基礎トレーニングには教科書がない。78日間、10人の教師から受け取ったものは、手順の説明ではなく、それぞれの人が身体をどう扱っているかの現れだった。この記事のタイトルにした一文、ロルファーが今までどのように自分自身の身体と向き合ってきたのかがクライアントに伝わる、は、教える側と学ぶ側の関係にもそのまま当てはまる。
なぜ教科書がないのか。制度が追いついていないから、という説明が最初は自然に思える。だが、このトレーニングを作ってきた人たちの中には、そもそも方法論を言語化すること自体を疑う立場がある。Sharon Wheeler は体験を重んじ、哲学が何を語れるのかという目を持ち続けていた。この立場に立てば、教科書の不在は未整備ではなく、必然になる。書けることだけを書いた本を渡せば、書けないものが落ちる。

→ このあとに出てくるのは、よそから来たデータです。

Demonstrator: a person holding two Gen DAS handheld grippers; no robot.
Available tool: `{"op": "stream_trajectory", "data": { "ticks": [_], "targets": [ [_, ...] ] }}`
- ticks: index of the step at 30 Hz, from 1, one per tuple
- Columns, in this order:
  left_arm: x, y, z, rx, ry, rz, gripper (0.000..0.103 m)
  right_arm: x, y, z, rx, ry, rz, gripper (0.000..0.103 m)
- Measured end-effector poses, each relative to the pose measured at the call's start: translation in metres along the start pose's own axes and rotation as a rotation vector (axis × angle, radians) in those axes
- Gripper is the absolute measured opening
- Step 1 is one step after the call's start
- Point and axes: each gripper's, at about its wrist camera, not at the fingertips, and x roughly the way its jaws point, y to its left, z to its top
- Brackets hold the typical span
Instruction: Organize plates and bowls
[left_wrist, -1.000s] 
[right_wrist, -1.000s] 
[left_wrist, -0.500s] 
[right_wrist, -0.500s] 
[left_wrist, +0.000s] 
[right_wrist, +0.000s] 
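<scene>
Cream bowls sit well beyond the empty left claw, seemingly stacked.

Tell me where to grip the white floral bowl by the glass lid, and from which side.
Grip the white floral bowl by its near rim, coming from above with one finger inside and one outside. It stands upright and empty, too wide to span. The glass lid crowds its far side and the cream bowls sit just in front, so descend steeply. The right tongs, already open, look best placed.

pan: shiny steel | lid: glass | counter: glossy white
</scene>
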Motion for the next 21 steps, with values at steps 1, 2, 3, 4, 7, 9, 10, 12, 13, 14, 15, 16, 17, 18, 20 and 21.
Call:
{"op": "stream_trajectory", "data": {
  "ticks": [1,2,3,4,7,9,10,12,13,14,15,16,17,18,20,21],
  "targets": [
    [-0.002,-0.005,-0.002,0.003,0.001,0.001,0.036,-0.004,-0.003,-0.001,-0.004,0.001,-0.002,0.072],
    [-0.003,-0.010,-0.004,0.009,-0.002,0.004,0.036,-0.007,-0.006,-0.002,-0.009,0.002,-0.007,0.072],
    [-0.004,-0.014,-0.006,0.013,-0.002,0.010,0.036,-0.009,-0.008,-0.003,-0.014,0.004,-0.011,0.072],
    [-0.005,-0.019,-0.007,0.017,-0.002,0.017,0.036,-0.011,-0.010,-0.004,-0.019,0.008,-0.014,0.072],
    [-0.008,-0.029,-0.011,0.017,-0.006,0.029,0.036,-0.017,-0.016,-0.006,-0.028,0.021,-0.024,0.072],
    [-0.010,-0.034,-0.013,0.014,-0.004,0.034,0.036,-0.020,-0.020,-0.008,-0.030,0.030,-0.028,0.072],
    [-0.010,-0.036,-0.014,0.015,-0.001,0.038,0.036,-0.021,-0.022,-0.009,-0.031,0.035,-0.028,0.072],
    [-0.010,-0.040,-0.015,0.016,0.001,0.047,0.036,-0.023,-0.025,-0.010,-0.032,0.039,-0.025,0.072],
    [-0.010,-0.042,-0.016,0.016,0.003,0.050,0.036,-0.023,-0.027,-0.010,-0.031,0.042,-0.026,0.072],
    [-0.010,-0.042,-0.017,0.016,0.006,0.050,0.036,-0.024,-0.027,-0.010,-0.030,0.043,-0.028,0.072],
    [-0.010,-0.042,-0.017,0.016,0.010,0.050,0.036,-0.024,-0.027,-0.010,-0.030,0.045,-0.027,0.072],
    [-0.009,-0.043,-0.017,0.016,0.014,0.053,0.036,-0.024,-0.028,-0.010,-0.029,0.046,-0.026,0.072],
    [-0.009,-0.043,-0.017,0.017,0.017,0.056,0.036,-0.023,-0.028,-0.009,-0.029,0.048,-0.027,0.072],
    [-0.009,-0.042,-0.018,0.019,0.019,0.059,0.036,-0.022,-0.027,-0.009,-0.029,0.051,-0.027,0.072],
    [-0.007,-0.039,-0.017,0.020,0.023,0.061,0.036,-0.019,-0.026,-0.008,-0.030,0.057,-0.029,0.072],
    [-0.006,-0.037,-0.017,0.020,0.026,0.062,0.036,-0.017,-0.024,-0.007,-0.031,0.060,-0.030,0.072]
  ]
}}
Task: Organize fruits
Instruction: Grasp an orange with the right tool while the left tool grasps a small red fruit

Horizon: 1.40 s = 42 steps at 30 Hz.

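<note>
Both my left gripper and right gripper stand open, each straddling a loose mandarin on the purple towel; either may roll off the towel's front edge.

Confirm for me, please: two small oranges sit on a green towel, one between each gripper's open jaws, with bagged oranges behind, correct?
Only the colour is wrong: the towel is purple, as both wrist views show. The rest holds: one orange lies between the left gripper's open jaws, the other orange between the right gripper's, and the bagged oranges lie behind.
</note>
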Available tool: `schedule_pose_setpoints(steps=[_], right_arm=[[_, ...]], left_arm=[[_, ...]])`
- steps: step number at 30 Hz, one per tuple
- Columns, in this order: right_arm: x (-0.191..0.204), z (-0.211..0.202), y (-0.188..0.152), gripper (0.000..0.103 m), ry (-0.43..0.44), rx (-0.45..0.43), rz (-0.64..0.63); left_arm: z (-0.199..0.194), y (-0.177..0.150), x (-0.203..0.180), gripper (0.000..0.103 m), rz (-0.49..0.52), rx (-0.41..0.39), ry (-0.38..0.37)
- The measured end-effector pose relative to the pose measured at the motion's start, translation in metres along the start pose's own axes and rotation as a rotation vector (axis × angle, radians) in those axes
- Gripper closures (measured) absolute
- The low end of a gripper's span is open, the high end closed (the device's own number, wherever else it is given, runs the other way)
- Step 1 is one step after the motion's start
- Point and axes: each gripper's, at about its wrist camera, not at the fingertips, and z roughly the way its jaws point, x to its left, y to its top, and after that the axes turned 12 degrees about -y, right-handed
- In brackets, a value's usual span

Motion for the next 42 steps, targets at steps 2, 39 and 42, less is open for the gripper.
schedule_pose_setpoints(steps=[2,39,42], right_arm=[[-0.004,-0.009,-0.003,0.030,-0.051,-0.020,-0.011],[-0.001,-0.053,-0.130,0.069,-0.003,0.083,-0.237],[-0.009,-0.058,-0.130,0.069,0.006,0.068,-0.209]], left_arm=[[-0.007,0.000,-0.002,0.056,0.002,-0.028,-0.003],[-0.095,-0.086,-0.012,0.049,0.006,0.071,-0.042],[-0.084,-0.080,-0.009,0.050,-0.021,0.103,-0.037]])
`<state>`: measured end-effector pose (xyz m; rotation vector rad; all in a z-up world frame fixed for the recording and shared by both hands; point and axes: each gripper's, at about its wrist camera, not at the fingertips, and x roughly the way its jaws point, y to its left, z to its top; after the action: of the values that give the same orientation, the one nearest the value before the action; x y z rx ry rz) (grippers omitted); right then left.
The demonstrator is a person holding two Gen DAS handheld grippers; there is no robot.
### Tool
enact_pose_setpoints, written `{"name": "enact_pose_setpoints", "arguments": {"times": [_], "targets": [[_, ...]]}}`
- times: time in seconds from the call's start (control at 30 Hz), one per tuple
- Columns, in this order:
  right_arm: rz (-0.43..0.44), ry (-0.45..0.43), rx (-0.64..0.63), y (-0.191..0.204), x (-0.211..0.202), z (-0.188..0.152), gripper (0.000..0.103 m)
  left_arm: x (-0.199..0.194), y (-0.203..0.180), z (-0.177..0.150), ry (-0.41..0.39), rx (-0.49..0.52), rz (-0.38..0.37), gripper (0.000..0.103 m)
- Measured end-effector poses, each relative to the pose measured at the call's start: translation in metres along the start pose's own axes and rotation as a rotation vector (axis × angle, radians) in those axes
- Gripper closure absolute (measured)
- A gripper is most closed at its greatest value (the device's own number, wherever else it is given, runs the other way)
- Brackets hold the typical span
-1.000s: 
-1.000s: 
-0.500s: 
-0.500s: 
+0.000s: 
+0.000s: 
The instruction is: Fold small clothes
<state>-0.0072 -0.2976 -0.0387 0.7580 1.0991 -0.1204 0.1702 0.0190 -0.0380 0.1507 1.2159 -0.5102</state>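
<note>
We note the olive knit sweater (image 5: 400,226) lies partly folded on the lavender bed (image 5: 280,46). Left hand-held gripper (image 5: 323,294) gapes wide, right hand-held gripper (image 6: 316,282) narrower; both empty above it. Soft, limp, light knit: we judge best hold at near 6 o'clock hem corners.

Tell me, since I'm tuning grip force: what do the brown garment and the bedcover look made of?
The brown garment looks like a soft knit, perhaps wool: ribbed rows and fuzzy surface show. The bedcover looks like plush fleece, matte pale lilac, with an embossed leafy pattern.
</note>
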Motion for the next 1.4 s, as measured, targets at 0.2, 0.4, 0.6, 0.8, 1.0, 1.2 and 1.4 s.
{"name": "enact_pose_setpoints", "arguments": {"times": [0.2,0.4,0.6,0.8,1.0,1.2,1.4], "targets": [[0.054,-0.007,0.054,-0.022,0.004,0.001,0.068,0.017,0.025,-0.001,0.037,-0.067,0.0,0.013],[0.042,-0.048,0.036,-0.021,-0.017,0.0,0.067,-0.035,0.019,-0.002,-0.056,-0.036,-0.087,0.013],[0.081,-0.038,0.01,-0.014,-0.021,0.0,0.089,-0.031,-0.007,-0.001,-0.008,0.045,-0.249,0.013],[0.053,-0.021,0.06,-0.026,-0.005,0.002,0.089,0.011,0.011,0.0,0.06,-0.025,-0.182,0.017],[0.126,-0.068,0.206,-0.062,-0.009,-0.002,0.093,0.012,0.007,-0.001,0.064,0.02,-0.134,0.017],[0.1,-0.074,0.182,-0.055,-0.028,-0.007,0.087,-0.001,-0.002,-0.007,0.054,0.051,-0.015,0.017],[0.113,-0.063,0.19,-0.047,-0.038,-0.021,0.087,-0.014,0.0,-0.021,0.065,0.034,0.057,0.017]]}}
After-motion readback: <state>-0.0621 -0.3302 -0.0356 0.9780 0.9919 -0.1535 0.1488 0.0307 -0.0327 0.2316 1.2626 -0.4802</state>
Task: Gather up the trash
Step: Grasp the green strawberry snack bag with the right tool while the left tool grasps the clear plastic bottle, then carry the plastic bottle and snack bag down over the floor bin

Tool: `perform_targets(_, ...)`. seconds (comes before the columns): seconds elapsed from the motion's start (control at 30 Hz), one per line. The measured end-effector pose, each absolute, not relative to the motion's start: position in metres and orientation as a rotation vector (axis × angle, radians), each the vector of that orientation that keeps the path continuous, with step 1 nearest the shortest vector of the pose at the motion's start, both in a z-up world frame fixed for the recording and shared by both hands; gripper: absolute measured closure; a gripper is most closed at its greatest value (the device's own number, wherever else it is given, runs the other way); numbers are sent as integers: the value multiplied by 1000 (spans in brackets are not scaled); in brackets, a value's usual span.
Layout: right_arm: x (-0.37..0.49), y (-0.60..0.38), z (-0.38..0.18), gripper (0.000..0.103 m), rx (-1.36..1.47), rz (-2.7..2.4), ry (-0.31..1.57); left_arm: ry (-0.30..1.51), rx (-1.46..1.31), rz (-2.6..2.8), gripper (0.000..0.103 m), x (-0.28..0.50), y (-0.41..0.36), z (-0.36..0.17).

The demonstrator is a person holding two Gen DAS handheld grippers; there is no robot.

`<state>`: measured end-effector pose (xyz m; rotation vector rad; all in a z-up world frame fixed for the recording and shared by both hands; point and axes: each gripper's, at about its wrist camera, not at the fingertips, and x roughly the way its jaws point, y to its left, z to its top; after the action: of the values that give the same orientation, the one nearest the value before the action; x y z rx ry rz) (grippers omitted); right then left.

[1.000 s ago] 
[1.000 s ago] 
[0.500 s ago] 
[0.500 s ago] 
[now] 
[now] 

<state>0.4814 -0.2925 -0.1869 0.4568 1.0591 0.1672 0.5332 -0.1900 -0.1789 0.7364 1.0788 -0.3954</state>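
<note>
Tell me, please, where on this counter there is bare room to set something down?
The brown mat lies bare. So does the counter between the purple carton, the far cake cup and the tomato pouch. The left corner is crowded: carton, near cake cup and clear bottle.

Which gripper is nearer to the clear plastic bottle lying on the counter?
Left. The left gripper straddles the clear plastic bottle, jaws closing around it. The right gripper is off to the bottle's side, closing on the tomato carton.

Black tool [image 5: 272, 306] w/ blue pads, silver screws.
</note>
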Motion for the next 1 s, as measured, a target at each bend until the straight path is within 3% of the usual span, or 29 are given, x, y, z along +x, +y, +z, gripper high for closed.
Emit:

失敗談の共有は、その落ちるもののほうを渡す手段だったことになる。完成した手順ではなく、間違えた過程を見せる。20年経っても質問し続けるという事実も同じで、終わりのある知識ではないことを、態度で示している。
もっとも、言語化されないままだったものが、後に言語化されないとは限らない。両先生がここで述べた、自分の身体内を理解して調えること、という心がけは、十年後のアドバンスト・トレーニングで Neutral という名前を与えられ、育て方の手順を伴って教えられることになる。Hara を含む三つの要件として。個人の在り方だったものが、教えられる対象になった。
言語化を疑う立場と、言語化を進める側と、両方がこの系譜の中に並んでいる。どちらかが正しいという話ではなく、渡せるものと渡せないものの境目が、時間とともに動いているということなのだと思う。